Sobre la ausencia y la enfermedad
Se presenta emotiva obra teatral de Itzel Lara
Revisar lo humano desde el dolor, la ausencia y la enfermedad, es la propuesta de fondo que ofrece la obra teatral Anatomía de la gastritis, de la joven dramaturga mexicana Itzel Lara, pieza que actualmente se presenta en el Foro la Gruta y que cuenta con un afortunado y arriesgado montaje por parte del director Agustín Meza.
Anatomía de la gastritis fue finalista del Premio Nacional de Dramaturgia Joven “Gerardo Mancebo del Castillo” 2009, y en julio pasado contó con una medular lectura espectáculo, dirigida también por Agustín Meza, en el marco de la novena Muestra Nacional de la Joven Dramaturgia que se realiza anualmente en Querétaro. En aquella ocasión, consignamos en El Economista que Itzel Lara es una de las jóvenes autoras a las cuales hay que seguirle la pista, con este montaje, tenemos la oportunidad en la Ciudad de México de ver una pieza teatral que a la usanza posmoderna más crítica, se dirime entre la pausa y el vértigo.
La Mujer (Genny Galeano) es el personaje central. Ella tiene un gato y sus relaciones personales son conflictivas, tanto con su pareja, su padre y hasta con el animalito, se trata de una mujer insegura, dominante y posesiva. Su novio, El Vegetariano (David Espinosa Ángel), es un individuo frío cuya principal preocupación parecen ser las cebollas. Su padre (Orlando Scheker) es un enfermo en fase terminal, con él mantiene una relación amor-odio. El Gato, es trasunto de un vacío, de esa relación con el padre que no sana y que, asimismo, se padecerá durante toda la vida como resultado de nuestra incapacidad consustancial para comunicarnos y para hacerlo a tiempo.

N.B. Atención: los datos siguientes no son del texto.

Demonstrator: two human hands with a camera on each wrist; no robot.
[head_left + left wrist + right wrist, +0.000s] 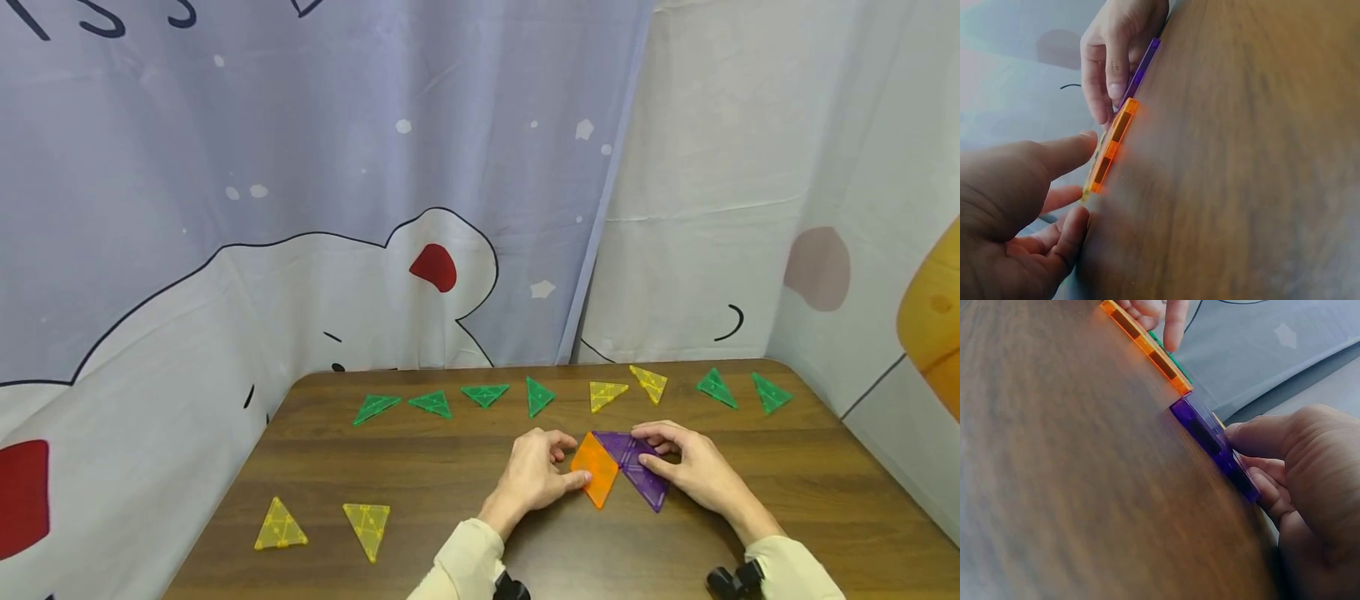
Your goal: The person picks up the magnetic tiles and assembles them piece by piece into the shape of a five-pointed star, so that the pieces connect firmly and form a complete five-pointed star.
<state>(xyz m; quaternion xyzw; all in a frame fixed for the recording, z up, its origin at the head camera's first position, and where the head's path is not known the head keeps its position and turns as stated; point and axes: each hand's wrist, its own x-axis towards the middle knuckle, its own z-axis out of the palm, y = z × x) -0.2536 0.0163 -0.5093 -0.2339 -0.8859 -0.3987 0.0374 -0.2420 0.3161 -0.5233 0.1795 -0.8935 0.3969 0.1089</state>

Como su autora lo ha mencionado, no importa tanto en Anatomía de la gastritis la anécdota como el desarrollo de los personajes. Un logro doble y quizá triple. En principio porque el texto es muy cuidado y va poniendo acento en el uso del lenguaje para develar poco a poco, con tiento y cuidado, lo que entraña cada uno de los personajes. Por su parte, el trazo de la dirección trabaja con talento cada escena, y los actores están a la altura de ese dominio del tiempo que solo se alcanza con un atemperamiento y delicadeza en el trabajo con los detalles.
En cuanto a la escenografía esta resulta muy bien lograda en su estructura circular, pues permite el tránsito de escenas las cuales tienen diferentes ámbitos: la clínica, la cocina, la recámara, el sueño y la memoria de un campo con una vaca simpática y atenta. El ritmo lo indica la escritura: va de lo pianissimo, in crescendo hasta la saturación que incomoda intencionalmente, una interferencia requerida y necesaria en el lengua artístico de nuestro tiempo.

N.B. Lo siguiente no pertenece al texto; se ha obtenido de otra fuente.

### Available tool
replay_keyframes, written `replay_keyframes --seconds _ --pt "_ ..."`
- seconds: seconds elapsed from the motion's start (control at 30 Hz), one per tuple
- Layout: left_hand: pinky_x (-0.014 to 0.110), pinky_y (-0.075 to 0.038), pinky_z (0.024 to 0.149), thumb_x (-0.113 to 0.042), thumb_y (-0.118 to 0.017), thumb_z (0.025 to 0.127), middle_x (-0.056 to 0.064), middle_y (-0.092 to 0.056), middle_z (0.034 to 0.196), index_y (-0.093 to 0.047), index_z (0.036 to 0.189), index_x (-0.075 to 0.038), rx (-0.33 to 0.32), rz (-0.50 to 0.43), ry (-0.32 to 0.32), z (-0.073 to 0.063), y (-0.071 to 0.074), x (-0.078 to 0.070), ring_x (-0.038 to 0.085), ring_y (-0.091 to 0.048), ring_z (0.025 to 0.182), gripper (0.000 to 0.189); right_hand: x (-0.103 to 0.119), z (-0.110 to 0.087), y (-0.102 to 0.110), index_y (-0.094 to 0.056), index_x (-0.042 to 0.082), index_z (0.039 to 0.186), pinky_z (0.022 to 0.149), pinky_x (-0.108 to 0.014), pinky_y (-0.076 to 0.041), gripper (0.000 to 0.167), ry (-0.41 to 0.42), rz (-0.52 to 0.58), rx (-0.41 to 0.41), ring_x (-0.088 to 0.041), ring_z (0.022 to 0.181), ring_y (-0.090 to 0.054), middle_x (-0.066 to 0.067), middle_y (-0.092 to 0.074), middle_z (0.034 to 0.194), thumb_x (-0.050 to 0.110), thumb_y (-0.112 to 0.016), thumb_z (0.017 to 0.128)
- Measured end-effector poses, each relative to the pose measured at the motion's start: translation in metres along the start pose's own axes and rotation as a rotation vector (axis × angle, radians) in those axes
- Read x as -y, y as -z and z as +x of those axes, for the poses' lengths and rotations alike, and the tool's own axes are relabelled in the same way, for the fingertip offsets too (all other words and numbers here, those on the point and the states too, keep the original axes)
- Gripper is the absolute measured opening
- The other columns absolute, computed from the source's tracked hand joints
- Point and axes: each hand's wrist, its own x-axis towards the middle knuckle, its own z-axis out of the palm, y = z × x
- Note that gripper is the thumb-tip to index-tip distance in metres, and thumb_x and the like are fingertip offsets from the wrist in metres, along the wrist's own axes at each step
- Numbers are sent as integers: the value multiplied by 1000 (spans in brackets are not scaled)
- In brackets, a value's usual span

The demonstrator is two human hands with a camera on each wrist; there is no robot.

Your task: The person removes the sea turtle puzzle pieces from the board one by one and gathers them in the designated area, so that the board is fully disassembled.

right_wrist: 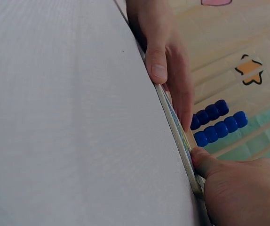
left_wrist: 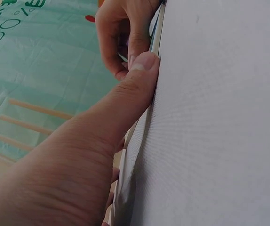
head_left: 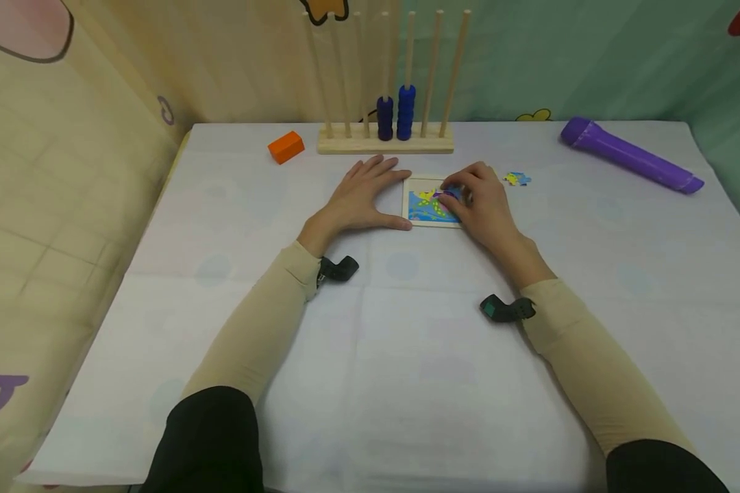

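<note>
A small picture puzzle [head_left: 430,211] in a pale wooden frame lies on the white-covered table, showing blue, yellow and green. My left hand [head_left: 365,200] is spread at its left side, with the thumb at the near left corner and the fingertips by the far left corner. Over the puzzle's right part, my right hand [head_left: 486,209] pinches a purple puzzle piece [head_left: 447,194] between thumb and fingers, against the picture. That hand hides the frame's right edge. Just right of it lies a loose blue-and-yellow puzzle piece [head_left: 517,179], or several close together.
Behind the puzzle stands a wooden peg rack [head_left: 345,146] with upright rods and blue beads [head_left: 405,113] on two of them. An orange block [head_left: 286,147] lies to its left. A purple flashlight-shaped tube [head_left: 632,155] lies at the far right.
</note>
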Motion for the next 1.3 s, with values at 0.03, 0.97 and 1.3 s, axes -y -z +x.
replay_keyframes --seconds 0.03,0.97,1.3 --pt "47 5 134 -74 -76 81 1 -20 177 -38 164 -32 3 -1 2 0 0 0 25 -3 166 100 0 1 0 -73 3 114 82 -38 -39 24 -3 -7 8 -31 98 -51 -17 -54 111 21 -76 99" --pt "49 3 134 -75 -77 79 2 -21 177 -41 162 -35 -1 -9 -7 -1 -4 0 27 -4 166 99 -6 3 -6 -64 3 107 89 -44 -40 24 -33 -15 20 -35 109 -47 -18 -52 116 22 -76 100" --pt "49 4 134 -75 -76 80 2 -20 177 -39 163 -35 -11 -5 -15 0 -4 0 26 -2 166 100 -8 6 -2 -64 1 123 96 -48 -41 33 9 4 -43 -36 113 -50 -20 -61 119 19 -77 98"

Con esa sutil aceleración, la pieza se detiene en la clínica, en el tratamiento de la enfermedad y, por ende, en el desentrañamiento del mal. La obra representa un ciclo trágico y dialéctico que se compone de sanación y enfermedad, y esta última es lo normal y lo necesario. Todos estamos enfermos. La pregunta que emerge es una: ¿existe cura? ¿Podemos sanarnos de todo el mal que somos capaces de generar? La obra no dialoga con las liberaciones luminosas del pensamiento religioso sino que es una refriega carnal que tunde el espíritu. No hay cursilerías ni lecciones. Sí encontraremos fragmentos, expansiones, imágenes, sueños, pero sin perder la coherencia.

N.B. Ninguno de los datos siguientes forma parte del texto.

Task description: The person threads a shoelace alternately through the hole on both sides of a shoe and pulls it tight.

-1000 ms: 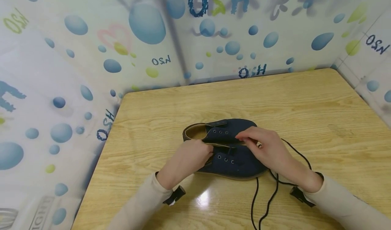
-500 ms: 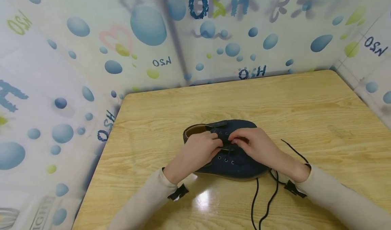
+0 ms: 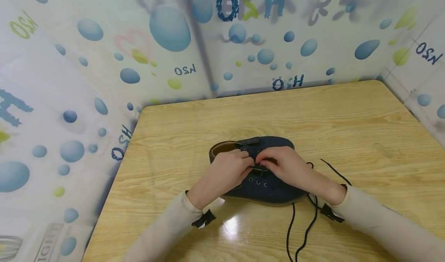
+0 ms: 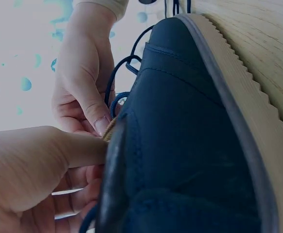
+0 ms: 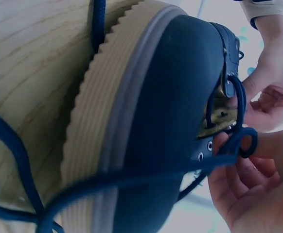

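Two dark blue shoes lie side by side on their soles, toes to the right: the far shoe (image 3: 276, 141) and the near shoe (image 3: 278, 192). My left hand (image 3: 227, 169) reaches over the openings, its thumb and fingers gripping the upper of a shoe by the lacing; the left wrist view shows the thumb at the flap's edge. My right hand (image 3: 286, 163) meets it there, thumb and fingertips pinching a dark shoelace (image 5: 238, 97) beside the eyelets (image 5: 209, 145). A tan tongue (image 5: 224, 116) shows between the flaps. In the head view, fingertips and pinched lace are partly hidden.
Loose black lace ends (image 3: 306, 231) trail toward the front edge, and another lace end (image 3: 335, 171) lies to the right. The wooden table (image 3: 174, 126) meets patterned walls (image 3: 215, 61) at the back and the left.
My right hand has moved left from the toe area to the lacing. My left hand has shifted right and away from me to meet it. The shoes stay nearly in place.
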### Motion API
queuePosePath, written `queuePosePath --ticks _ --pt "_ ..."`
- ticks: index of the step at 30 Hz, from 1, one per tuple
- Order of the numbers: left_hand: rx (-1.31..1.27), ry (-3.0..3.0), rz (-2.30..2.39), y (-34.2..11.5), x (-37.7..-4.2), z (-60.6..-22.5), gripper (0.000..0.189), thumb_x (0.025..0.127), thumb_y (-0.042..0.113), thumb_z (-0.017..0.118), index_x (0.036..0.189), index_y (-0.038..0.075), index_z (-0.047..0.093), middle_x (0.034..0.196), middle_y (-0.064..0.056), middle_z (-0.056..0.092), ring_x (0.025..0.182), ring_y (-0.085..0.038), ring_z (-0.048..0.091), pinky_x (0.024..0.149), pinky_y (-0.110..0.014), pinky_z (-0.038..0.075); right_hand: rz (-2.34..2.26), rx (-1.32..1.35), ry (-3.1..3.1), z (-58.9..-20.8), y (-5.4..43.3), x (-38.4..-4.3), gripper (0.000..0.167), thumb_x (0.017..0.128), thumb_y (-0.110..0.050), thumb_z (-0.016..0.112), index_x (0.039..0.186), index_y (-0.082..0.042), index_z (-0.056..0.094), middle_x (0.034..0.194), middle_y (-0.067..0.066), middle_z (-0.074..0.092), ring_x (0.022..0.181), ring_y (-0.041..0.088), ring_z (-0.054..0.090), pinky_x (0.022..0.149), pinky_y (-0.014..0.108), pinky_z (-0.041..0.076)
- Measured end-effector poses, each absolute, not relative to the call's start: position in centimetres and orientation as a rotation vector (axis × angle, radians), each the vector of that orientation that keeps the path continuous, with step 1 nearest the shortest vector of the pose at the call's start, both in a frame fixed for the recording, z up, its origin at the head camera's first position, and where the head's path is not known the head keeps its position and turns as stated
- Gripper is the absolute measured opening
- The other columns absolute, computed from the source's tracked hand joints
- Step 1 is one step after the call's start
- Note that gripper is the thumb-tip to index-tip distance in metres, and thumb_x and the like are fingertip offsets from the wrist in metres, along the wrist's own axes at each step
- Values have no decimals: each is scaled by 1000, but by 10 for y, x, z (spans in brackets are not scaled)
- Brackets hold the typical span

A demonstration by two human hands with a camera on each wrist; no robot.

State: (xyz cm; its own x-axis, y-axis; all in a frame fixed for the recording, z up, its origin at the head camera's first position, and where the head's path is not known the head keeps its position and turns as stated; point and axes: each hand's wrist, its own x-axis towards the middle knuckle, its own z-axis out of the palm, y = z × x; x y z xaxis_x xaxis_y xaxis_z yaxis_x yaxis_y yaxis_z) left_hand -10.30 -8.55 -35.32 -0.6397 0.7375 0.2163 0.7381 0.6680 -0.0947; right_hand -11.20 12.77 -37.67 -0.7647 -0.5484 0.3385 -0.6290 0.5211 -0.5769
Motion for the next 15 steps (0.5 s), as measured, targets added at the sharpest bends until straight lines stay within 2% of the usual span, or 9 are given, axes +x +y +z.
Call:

Es por cachos que la obra cuenta la historia de una mujer ante un mundo que padece lo que ella nombra "la peste del siglo": inanición, irritación, ardor e inflamación. En contraparte, su novio, que parce más un hermano malcriado, tiene un remedio: la cebolla, metáfora de las capas y los velos que tenemos los seres humanos en nuestras relaciones con los demás, con la realidad y con nosotros mismos, impedidos la mayoría de poder regresar al origen porque lo rechazamos. Es por eso que la protagonista sufre en su intento de sanación, porque no puede emerger realmente para sanar, porque rechaza su pasado y porque es incapaz de mirar su presente. Lo mismo ocurre con los demás personajes. Nadie se salva. Ni siquiera el gato.
Ecos de Elena Garro, Ximena Escalante, Anton Chéjov o Marguerite Duras se filtran en esta propuesta escénica. La prosa y la poética de Itzel Lara alcanzan una cima en su resolución dramática. Son por eso tan impresionantes los grados de potencia y espontaneidad de su escritura dichos en voz de los actores.